Weed also served as an effective substitute for booze. Considering that he was diagnosed with preliminary liver failure at 27, kicking pills and booze clearly was a lifesaving move. When he wanted to drink a beer, he said, he smoked a joint. If he craved a shot of whiskey, he'd do a dab. Some people said he was simply replacing one substance-abuse problem with another, but he rejects that idea.

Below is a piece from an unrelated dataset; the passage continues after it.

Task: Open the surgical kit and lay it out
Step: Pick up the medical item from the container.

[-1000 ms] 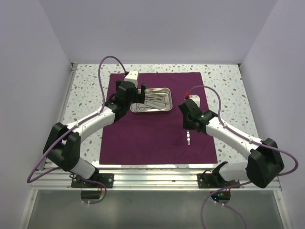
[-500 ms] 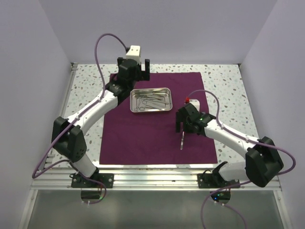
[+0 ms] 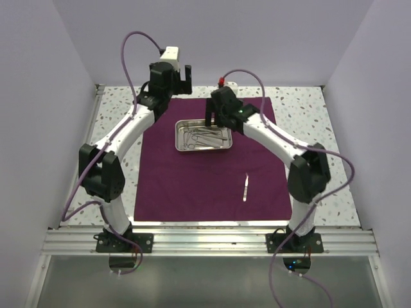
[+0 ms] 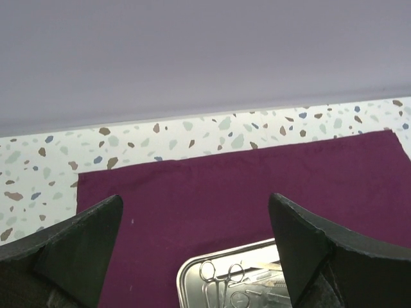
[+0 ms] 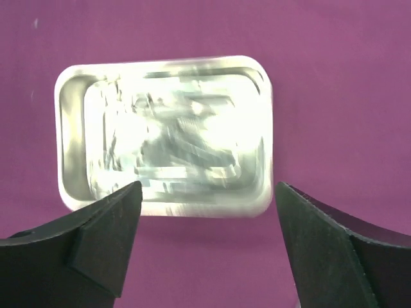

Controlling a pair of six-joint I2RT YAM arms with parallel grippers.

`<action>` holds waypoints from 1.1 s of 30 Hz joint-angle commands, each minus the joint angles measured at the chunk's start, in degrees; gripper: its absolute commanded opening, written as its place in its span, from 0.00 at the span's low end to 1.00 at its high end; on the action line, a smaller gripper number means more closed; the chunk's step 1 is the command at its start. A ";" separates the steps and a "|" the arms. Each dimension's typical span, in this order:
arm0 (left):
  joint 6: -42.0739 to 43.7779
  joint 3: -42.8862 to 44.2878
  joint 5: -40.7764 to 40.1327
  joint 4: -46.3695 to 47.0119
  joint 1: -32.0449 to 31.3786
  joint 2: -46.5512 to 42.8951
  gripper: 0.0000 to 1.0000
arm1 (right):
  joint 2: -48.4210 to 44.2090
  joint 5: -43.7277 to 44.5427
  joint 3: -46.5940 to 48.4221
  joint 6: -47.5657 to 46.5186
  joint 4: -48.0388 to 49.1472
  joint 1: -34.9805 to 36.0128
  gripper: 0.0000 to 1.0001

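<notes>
the purple cloth [image 3: 192, 186] lies spread flat on the speckled counter [image 3: 115, 122], covering most of its middle. the steel tray [image 5: 69, 147] sits on the back half of the cloth, its long sides running left to right. several small silver instruments [image 3: 199, 136] lie inside it. in the left wrist view two ring handles show at the tray's near end, like those of scissors or clamps. in the right wrist view the contents are a bright blur and cannot be told apart.

one slim silver instrument [image 3: 245, 187] lies alone on the cloth, toward the front right, well apart from the tray and pointing roughly front to back. what kind it is cannot be told at this size.

the right tool [image 5: 209, 186] hangs above the tray, looking straight down on it. its fingers stand wide apart with nothing between them, and they do not touch the tray. in the top view it is over the tray's back edge, right of centre.

the left tool [image 4: 196, 202] is raised behind the tray near the cloth's back left corner. it is open wide too and holds nothing. through its gap the back edge of the cloth, the counter beyond it and a corner of the tray can be seen.
</notes>
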 commanded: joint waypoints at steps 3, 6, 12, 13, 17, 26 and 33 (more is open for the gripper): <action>2.44 -2.50 1.94 1.64 0.09 -0.62 0.99 | 20.64 -1.30 20.44 -4.29 -9.46 -0.81 0.80; 2.61 -3.65 1.77 2.78 0.27 -1.59 0.99 | 25.23 0.10 24.77 -7.11 -9.65 -0.98 0.72; 2.70 -4.18 1.94 3.58 0.53 -1.33 1.00 | 29.38 1.77 28.99 -10.89 -10.44 -2.21 0.60; 2.61 -4.10 2.03 3.66 0.62 -1.15 0.99 | 29.90 1.51 28.99 -11.24 -10.52 -2.65 0.60; 2.35 -3.92 2.99 3.75 0.79 -0.54 1.00 | 31.22 -0.60 28.64 -11.33 -10.09 -3.62 0.59; 2.35 -3.66 3.26 3.57 0.97 -0.10 0.99 | 35.97 -5.52 31.80 -11.68 -10.44 -4.15 0.60; 2.26 -3.48 3.52 3.66 1.23 0.61 0.99 | 28.68 -8.16 21.44 -11.86 -2.01 -4.06 0.60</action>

"At the end of the day, the thing that I like to tell them is, 'What's the difference between me being hooked on the VA's drugs for the rest of my life or me being on something that's at least going to let me live?'" On weed, he said, he was able to finish his bachelor's degree within four years.
"I don't think I would have been able to do it without cannabis," he said. "If I continued down the path I was on in Wyoming with all the alcohol and stuff they had me on, I don't think I would have been able to finish school."
Or stay alive, he added.
He would have been dead "either by my own hands or by [the VA's] hands," he said. While he still has his bad days, where he cloisters himself at home and medicates all day, he has plenty more good ones.
"It's the cannabis," Andrew said. It has given him a drive and energy he hadn't previously thought possible. "For me, it's changed my life."
Asked about the VA's stance on treating PTSD with pot, he didn't mince words.
"For them to say that this is not medicine is absurd."